FCC Releases Broadband Speed Survey Results as Pelosi Backs Oversight

The vast majority of Americans don't know the broadband speeds they pay for, a Federal Communications report finds, while Democratic Speaker of the House Nancy Pelosi said regulation of broadband communications is a priority.

The Federal Communications Commission released the results of a survey on the consumer broadband experience, which found 80 percent of broadband users in the United States do not know the speed of their broadband connection. The survey is part of the agency's overall broadband speed initiative, which involves several bureaus and offices and is being coordinated by the Commission's Consumer Task Force.
The Consumer Task Force also announced two initiatives to help the FCC determine the broadband speeds consumers are getting in their homes and on their mobile devices, a key recommendation in the National Broadband Plan. In the first of these initiatives, the FCC is asking for 10,000 volunteers to participate in a scientific study to measure home broadband speed in the United States. Specialized hardware will be installed in the homes of volunteers to measure the performance of all the country's major Internet service providers across geographic regions and service tiers.
The survey found that no demographic group had good awareness of their home broadband speed (the survey asked specifically about download speed). However, the FCC noted there were some demographic differences. For example, 71 percent of men do not know what speed they're getting, while the figure is 90 percent for women. With respect to age, 73 percent of those between the ages of 18 and 29 do not know their home broadband speed, while the number goes up to 88 percent of people age 65 and over.
"Speed matters," said FCC Chairman Julius Genachowski. "The more broadband subscribers know about what speeds they need and what speeds they get, the more they can make the market work and push faster speeds over broadband networks."
The FCC's Consumer and Governmental Affairs Bureau also issued a public notice to look at ways to measure mobile broadband speed. More and more consumers are using mobile wireless devices to access the Web, sometimes as a primary Internet connection.
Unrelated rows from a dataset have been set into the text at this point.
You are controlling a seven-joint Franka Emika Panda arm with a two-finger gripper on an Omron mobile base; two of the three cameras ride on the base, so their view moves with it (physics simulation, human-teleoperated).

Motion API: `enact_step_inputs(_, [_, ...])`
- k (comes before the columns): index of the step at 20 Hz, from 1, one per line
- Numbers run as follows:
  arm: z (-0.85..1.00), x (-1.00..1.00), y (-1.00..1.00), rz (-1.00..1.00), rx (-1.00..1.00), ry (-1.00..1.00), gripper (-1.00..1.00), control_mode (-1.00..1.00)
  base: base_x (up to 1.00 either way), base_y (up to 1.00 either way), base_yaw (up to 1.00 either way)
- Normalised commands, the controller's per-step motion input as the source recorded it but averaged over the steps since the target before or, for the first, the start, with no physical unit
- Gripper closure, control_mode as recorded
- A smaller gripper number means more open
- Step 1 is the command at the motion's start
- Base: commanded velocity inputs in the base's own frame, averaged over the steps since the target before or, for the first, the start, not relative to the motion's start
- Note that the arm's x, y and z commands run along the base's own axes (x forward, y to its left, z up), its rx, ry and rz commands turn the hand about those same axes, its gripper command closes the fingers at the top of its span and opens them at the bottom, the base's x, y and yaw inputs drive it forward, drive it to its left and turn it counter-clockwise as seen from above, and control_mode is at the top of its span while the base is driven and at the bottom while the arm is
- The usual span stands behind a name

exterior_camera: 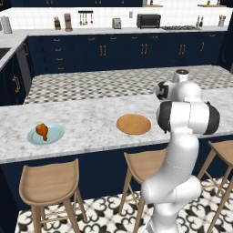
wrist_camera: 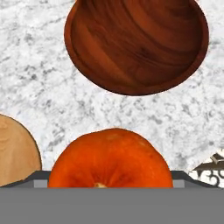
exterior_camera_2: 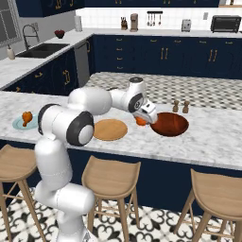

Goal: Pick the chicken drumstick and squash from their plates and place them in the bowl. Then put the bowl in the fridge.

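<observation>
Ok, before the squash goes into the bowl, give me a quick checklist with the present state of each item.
1. Squash off its tan plate: ok, plate bare.
2. Squash in the claw: cannot tell; jaws stand wide, contact is hidden.
3. Bowl has room: ok, nothing in it.
4. Squash over the bowl: not ok, it sits short of the rim, above the counter.
5. Path to the bowl: ok, just bare counter between.
6. Drumstick: not ok, on the blue plate, untouched.
</observation>
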Motion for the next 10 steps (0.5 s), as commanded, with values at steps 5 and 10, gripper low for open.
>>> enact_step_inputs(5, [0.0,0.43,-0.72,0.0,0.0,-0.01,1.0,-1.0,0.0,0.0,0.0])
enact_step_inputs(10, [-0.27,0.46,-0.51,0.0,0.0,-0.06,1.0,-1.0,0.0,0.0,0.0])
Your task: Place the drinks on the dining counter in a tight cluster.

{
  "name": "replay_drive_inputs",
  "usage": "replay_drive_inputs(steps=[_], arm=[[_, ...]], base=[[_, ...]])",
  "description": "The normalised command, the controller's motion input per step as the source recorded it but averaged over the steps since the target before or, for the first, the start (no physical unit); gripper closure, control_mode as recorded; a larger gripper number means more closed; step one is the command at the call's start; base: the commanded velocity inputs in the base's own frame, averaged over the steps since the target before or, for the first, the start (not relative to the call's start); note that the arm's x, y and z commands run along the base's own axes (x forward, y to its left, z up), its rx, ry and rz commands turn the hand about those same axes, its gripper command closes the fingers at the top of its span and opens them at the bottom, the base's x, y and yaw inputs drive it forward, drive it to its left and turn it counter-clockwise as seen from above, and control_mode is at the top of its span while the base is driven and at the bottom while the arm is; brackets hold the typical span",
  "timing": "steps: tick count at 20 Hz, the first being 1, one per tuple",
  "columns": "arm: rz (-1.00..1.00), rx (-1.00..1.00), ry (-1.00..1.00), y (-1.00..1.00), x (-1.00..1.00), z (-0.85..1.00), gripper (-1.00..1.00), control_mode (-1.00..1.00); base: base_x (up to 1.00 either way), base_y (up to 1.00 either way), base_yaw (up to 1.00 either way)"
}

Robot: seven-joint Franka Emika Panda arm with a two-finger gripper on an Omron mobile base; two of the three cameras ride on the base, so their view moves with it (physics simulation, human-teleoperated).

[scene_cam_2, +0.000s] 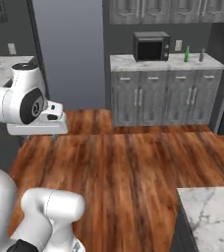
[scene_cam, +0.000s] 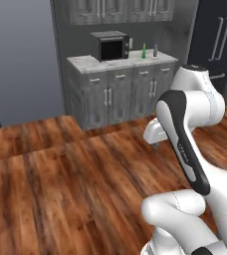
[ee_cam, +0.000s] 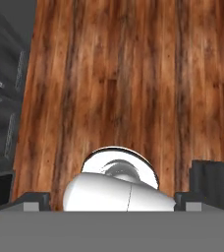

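The white arm (scene_cam: pixel 185 134) is folded up over the wooden floor (scene_cam: pixel 75 179), well apart from the marble counter (scene_cam: pixel 120 62) with the microwave (scene_cam: pixel 110 46). Its hand points down at the floor. The gripper (ee_cam: pixel 115 197) has its jaws wide apart and they hold nothing. On this counter, right of the microwave, stand a slim green bottle (scene_cam_2: pixel 186 54) and, just beside it, a small grey bottle (scene_cam_2: pixel 202 54), both upright. A corner of the dining counter (scene_cam_2: pixel 210 216) shows near the robot.

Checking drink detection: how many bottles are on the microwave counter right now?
2. A slim green bottle stands right of the microwave; a small grey bottle stands apart, further right on the counter. Any third may be out of view.
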Motion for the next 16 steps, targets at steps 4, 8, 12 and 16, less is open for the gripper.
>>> replay_drive_inputs(steps=[4, 8, 12, 16], arm=[[0.0, 0.0, 0.0, 0.0, 0.0, 0.0, -1.0, 1.0], [0.0, 0.0, 0.0, 0.0, 0.0, 0.0, -1.0, 1.0], [0.0, 0.0, 0.0, 0.0, 0.0, 0.0, -1.0, 1.0], [0.0, 0.0, 0.0, 0.0, 0.0, 0.0, -1.0, 1.0]], base=[[1.0, 0.46, -0.28], [1.0, 0.6, -0.36], [1.0, 0.57, -0.39], [1.0, 0.49, -0.38]])
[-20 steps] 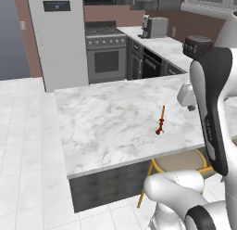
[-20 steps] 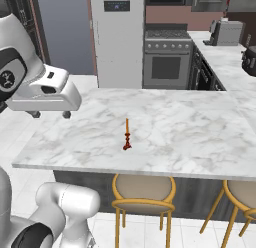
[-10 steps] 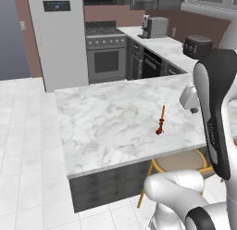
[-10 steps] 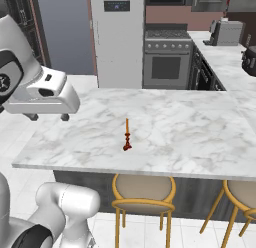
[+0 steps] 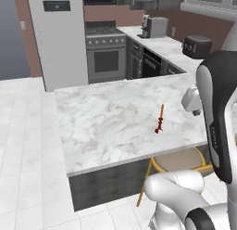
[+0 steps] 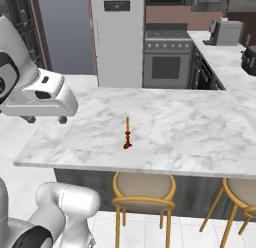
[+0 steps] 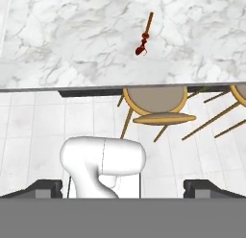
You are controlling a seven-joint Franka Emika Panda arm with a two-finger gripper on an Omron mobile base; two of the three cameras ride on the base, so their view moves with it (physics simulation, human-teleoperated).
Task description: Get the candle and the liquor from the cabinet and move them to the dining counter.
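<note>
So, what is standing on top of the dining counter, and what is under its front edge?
On the dining counter stands the candle, upright. Under its front edge are two tan stools. The second stool's far side is cut off.

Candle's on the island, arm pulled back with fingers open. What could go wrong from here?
1. The candle is very slender on a small base and stands upright on the dining counter; a sweep of the arm across the top could tip it.
2. It stands toward the stool-side edge, so a knock might send it off over the stool.
3. The liquor is not on the counter, so half the task is left.
</note>
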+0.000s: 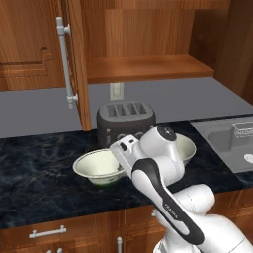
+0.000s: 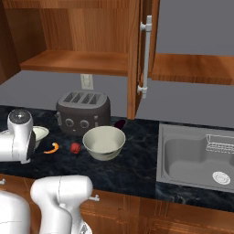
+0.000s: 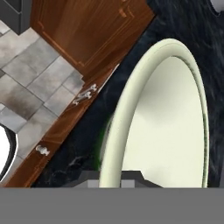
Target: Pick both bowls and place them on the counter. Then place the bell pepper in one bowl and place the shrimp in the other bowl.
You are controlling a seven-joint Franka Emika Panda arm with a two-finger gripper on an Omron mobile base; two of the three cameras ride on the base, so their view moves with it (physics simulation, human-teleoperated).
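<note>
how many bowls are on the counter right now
2. The deeper bowl sits on the counter before the toaster; the shallower bowl sits left of it, partly hidden by the arm.

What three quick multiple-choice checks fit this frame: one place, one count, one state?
1. Where is the bell pepper?
A. In the sink
B. On the counter, between the shrimp and the deeper bowl
C. Inside the deeper bowl

2. How many bowls are out?
A. One
B. Two
C. Three

3. What is the gripper doing?
A. Open above the shrimp
B. Shut on nothing
C. Shut on the rim of the wider bowl

Answers:
1 B: in the right base view the red lump lies on the black top, with the shrimp to its left and the deeper bowl to its right.
2 B: both base views show two cream bowls.
3 C: the hand view shows the rim between the fingertips.
</note>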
The Public Notice asks for input on the best ways to measure mobile broadband speeds, the ways that speed measurements can be used to help improve service, and the information consumers should have about the speed of mobile broadband coverage.
"Better information can help all consumers choose the broadband services that best meet their needs," said Joel Gurin, Chief of the Consumer and Governmental Affairs Bureau of the FCC. "Today, most people just know that their home broadband speed is supposed to be -blazing fast.' They need more meaningful information to know exactly what speed they need for the applications they want to run, and what provider and plan is their best choice.
In addition, House Speaker Nancy Pelosi announced her decision to back the FCC's attempt to regulate broadband communications through a redefinition of broadband services as telecommunications, according to the political blog Fire Dog Lake, The Seminal. "Part of the innovation agenda I advocated for when I became Leader was universal broadband," she said in a conference call with bloggers, the site reported. Reclassification, net neutrality, universal access for every American, these are priorities for us."